The festival includes not just the dance performance but a bazaar with more than 200 vendors, a film series, classes, workshops, a scholarship award ceremony and a free late-night dance party.  There have been some technological changes, Davis says: “The drums sound more natural now, rather than tinny.” But as artistic director, his main aim is to maintain the festival’s “authenticity.” That does not mean any particular style – Africa is a huge continent, and the Diaspora spreads throughout the world.

“What distinguishes it,” Davis says, talking about African-influenced dance, “is rhythm, language, and the attire. The percussion helps too.” But in the half century that Chuck Davis has traveled the world, he has also come to see dance as the earth's universal language, especially in "earth" dances, agrarian dances: "Whether digging" -- he makes a digging motion -- "or praying for rain" -- he lifts his huge hands up into the air, palms facing him, and shakes them -- "or harvesting, the dances are the same around the world."

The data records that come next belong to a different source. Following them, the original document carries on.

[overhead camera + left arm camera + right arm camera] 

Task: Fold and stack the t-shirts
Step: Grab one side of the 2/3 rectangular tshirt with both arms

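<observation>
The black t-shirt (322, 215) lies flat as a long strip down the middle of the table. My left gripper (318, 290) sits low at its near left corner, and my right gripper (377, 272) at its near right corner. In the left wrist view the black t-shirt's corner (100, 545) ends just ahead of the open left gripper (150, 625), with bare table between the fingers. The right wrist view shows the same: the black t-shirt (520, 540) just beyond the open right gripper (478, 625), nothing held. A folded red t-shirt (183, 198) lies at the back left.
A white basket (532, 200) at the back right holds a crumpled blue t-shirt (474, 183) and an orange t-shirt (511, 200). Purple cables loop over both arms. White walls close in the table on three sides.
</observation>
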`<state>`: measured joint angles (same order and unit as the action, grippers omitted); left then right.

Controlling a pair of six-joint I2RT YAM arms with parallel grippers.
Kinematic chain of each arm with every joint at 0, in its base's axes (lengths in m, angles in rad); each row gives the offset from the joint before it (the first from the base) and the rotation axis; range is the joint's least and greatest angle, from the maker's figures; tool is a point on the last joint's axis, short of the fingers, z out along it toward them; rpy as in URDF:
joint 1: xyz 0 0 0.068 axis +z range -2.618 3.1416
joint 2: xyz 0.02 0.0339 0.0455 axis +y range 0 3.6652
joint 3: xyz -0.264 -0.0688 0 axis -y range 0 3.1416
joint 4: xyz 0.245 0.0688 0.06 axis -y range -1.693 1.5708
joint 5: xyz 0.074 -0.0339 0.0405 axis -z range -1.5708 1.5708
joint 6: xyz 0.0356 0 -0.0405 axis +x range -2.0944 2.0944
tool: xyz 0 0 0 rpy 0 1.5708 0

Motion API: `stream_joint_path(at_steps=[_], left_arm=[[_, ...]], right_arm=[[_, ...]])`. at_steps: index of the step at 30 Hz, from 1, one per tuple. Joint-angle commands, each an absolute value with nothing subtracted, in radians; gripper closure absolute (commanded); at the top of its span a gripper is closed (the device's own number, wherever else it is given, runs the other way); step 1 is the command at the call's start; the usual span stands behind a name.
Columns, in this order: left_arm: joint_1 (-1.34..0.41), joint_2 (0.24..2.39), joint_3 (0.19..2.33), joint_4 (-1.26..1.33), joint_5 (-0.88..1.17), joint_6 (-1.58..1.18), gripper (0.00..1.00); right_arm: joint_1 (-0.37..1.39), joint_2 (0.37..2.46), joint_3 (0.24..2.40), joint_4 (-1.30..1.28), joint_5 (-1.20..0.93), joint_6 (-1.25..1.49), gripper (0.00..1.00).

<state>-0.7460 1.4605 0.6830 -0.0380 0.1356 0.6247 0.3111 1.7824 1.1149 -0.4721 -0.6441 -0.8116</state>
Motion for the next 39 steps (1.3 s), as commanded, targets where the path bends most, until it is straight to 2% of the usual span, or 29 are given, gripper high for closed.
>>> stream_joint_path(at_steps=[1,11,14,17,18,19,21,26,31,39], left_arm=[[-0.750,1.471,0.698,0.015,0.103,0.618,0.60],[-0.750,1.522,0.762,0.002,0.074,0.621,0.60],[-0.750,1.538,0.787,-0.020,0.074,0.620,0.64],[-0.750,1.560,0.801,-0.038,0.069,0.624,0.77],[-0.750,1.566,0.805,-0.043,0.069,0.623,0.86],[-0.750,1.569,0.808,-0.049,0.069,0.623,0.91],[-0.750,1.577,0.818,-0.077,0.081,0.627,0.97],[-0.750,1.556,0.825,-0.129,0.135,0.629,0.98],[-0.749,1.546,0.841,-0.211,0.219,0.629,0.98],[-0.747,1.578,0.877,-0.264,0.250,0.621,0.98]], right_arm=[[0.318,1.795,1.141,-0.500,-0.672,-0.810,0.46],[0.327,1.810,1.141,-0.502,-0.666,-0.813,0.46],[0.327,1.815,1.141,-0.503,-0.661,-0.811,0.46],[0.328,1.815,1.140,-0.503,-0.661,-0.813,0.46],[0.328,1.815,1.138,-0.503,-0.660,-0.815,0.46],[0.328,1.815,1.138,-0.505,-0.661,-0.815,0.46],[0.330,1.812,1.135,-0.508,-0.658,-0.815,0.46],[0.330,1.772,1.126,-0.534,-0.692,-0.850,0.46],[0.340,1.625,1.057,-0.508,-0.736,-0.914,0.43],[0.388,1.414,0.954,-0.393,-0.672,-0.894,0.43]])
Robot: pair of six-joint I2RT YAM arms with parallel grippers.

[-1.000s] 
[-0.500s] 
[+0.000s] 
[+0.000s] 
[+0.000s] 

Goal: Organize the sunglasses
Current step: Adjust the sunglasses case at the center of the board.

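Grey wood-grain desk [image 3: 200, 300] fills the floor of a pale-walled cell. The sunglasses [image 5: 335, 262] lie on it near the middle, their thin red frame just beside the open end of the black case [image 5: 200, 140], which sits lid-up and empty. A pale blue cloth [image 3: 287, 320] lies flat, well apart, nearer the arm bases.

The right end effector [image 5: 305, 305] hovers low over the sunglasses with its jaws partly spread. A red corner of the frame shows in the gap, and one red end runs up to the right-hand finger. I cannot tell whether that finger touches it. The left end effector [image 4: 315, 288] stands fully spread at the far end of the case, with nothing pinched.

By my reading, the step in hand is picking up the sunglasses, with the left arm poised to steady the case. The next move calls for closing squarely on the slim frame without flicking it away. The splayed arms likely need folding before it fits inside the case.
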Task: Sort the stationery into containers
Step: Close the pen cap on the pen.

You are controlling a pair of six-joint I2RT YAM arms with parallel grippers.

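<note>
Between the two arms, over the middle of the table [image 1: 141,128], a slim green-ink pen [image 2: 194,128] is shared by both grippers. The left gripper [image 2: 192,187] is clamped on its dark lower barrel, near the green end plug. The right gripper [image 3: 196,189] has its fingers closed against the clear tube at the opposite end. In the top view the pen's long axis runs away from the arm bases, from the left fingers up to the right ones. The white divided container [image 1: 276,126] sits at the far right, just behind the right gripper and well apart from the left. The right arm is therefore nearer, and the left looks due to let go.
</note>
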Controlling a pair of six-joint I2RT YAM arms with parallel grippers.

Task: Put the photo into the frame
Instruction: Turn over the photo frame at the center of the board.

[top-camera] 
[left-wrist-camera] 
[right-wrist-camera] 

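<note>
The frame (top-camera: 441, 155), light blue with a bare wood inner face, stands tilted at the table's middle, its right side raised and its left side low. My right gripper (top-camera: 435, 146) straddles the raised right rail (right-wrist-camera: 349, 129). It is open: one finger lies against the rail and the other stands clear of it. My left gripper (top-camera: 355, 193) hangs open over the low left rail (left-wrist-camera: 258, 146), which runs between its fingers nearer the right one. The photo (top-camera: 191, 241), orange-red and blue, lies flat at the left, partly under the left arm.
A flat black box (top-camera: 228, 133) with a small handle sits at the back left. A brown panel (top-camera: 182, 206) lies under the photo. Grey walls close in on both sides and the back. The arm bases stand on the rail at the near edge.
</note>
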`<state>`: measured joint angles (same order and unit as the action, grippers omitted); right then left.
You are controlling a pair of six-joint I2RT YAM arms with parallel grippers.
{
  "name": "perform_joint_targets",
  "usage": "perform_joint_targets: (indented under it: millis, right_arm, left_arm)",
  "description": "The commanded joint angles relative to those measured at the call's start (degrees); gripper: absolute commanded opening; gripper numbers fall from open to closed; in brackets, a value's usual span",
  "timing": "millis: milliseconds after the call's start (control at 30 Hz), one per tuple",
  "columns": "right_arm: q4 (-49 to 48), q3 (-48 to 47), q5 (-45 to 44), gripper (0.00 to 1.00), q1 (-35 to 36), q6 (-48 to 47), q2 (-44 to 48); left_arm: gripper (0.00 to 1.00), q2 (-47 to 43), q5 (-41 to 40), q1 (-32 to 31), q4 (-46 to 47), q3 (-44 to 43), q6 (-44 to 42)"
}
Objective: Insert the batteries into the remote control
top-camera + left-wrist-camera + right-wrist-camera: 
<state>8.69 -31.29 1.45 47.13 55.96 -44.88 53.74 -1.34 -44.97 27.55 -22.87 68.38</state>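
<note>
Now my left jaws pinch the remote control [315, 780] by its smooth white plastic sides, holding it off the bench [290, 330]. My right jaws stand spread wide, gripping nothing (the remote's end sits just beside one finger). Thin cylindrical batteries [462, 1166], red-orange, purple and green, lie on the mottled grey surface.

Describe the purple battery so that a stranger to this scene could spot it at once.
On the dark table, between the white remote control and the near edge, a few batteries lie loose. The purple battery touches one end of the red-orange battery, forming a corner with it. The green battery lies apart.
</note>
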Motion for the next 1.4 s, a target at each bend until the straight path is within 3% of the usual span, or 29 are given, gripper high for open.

 That is why, at the opening ceremony a week ago, and at school performances, and at the beginning of the dance performance itself, Davis  always says hello in some ten languages. He uses American Sign Language to lead a visual chant: “Peace, Love, Respect for everybody.” He gives everyone in the audience – and the world – a big hug.

DanceAfrica 2011: Expressions and Encounters: African, Cuban, and American Rhythms includes performances tonight, May 27 at 7:30 p.m., tomorrow, May 28, at 2 and 7:30 p.m. and Sunday and Monday, May 29 and 30, at 3 p.m.